» Work instructions
Exactly the lines from the beginning of the records below through the line with "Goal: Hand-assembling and" must be given again, without pictures.

Stored records:
┄┄┄┄┄┄┄┄┄┄
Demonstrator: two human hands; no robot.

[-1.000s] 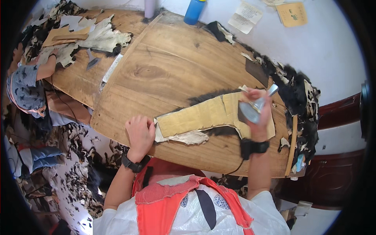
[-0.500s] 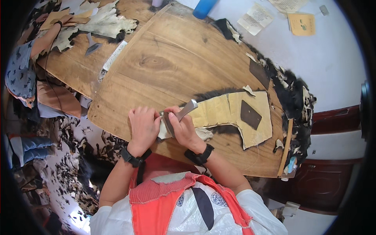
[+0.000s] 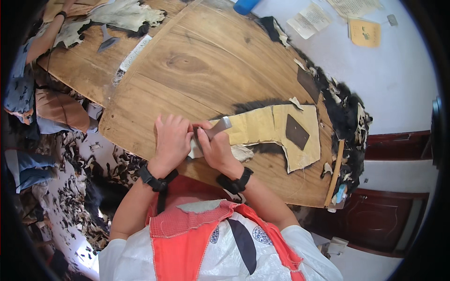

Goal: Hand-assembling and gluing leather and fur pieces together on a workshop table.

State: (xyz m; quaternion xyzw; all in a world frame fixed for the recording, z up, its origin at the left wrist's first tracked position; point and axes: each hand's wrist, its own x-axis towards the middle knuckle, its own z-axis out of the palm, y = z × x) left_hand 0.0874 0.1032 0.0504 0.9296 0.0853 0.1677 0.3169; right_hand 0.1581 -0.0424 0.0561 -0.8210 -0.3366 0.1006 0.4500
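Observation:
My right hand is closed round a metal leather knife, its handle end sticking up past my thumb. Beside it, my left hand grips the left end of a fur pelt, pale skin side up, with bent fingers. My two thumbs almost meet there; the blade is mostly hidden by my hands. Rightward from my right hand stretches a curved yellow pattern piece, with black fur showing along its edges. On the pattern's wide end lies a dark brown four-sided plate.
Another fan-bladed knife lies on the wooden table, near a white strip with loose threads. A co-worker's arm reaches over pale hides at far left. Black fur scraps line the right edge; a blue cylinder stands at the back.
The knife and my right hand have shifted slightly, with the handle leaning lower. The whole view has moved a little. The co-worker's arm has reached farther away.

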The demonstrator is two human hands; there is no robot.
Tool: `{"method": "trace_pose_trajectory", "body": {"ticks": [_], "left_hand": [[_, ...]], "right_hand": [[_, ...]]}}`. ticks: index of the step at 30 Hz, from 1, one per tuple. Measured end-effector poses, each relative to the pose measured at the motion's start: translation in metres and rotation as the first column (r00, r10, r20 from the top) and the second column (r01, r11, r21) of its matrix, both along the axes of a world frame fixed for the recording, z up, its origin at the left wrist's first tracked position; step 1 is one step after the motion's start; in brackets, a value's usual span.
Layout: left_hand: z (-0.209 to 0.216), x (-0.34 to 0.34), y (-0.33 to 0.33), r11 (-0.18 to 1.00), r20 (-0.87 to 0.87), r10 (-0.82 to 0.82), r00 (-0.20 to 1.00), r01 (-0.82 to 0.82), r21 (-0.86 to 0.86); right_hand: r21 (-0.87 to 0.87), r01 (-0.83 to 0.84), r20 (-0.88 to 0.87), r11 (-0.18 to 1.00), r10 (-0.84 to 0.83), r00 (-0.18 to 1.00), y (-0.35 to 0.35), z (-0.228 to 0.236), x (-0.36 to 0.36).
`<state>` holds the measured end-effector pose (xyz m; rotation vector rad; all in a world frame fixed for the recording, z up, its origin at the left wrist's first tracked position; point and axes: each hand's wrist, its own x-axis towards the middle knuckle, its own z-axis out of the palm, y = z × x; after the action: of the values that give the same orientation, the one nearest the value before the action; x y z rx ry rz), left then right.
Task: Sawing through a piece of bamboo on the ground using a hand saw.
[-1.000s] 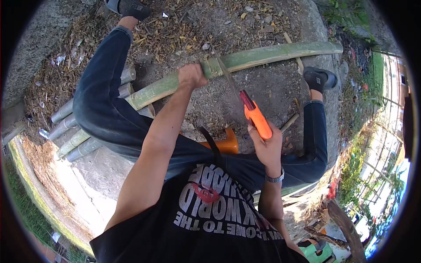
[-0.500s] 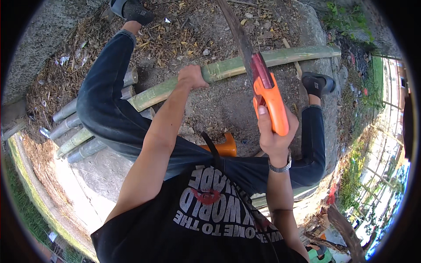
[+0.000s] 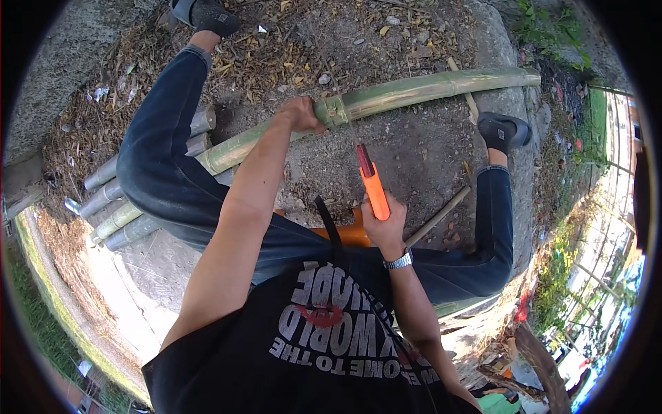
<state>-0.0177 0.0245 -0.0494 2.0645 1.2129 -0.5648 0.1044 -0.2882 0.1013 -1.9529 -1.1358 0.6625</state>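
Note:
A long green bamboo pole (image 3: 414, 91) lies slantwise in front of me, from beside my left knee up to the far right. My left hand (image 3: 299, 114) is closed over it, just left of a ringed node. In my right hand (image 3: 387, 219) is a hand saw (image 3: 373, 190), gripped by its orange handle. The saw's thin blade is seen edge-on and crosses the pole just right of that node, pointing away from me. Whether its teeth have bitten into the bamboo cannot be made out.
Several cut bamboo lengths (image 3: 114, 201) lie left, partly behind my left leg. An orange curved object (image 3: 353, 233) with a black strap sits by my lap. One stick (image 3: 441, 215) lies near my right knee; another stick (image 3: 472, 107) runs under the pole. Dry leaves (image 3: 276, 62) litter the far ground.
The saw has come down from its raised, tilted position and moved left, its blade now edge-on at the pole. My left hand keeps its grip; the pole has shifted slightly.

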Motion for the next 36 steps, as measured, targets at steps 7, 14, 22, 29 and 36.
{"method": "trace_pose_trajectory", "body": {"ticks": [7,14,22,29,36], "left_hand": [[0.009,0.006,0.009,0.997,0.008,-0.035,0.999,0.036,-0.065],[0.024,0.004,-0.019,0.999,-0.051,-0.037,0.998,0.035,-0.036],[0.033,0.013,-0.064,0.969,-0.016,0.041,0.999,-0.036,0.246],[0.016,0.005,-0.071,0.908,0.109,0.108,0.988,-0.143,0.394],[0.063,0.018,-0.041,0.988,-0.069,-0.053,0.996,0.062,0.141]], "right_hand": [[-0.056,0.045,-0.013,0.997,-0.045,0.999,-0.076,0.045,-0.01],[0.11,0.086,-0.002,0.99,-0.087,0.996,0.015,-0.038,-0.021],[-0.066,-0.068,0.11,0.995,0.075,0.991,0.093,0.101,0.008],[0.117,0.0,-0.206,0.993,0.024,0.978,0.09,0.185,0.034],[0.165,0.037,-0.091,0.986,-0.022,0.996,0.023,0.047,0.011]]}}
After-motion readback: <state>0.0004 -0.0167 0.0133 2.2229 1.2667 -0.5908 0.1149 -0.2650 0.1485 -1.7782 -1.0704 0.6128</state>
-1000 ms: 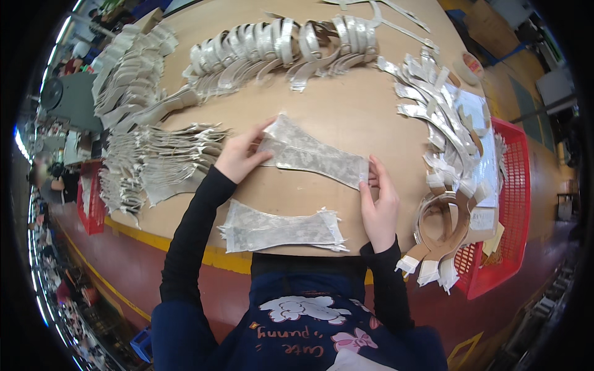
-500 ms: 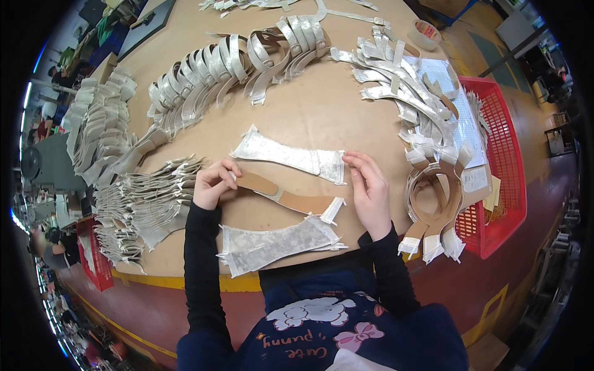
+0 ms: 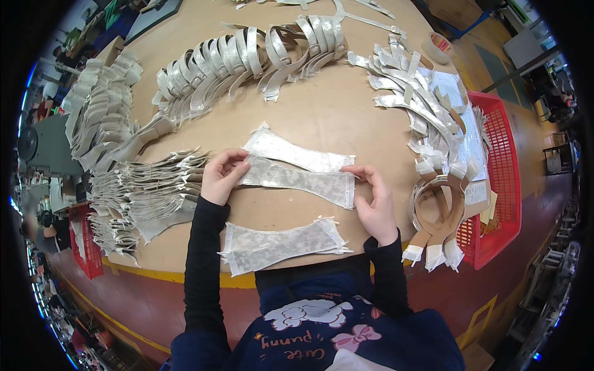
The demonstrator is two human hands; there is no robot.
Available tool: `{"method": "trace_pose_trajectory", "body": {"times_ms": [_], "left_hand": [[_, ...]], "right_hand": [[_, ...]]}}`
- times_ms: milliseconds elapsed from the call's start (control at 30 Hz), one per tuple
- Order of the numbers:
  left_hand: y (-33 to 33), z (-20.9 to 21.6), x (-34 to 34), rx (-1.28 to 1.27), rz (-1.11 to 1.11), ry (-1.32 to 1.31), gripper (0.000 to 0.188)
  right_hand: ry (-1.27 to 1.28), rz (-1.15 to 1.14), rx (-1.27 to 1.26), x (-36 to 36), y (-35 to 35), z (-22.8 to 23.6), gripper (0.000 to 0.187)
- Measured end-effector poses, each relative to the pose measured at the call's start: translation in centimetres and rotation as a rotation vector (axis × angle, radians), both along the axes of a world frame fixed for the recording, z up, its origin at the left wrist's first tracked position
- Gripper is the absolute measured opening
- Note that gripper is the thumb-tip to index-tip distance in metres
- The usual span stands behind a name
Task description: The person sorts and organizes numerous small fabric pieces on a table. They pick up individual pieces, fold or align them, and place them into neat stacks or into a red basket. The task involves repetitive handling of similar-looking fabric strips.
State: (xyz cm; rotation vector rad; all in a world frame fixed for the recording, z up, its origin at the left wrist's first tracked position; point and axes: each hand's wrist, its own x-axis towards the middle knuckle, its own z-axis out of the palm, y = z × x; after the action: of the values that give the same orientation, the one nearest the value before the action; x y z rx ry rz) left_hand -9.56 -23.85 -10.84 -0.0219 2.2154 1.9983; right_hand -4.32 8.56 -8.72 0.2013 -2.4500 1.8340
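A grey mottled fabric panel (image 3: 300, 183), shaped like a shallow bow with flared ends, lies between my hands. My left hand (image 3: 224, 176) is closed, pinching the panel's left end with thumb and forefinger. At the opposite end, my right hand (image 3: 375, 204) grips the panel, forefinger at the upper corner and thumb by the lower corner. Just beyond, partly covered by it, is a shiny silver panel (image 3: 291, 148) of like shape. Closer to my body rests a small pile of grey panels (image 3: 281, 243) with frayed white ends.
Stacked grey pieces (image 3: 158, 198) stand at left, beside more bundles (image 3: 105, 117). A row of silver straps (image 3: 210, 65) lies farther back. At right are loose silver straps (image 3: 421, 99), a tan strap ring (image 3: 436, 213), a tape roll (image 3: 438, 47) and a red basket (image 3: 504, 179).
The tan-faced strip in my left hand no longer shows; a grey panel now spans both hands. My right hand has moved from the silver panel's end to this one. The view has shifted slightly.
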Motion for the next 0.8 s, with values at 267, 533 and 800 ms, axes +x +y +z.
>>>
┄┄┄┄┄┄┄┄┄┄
» Solved problem
Demonstrator: two human hands; no robot.

[-1.000s] 
[-0.500s] 
[+0.000s] 

Goal: Hand-assembling and gluing leather and fur pieces together on a workshop table.

Nothing else belongs in this output.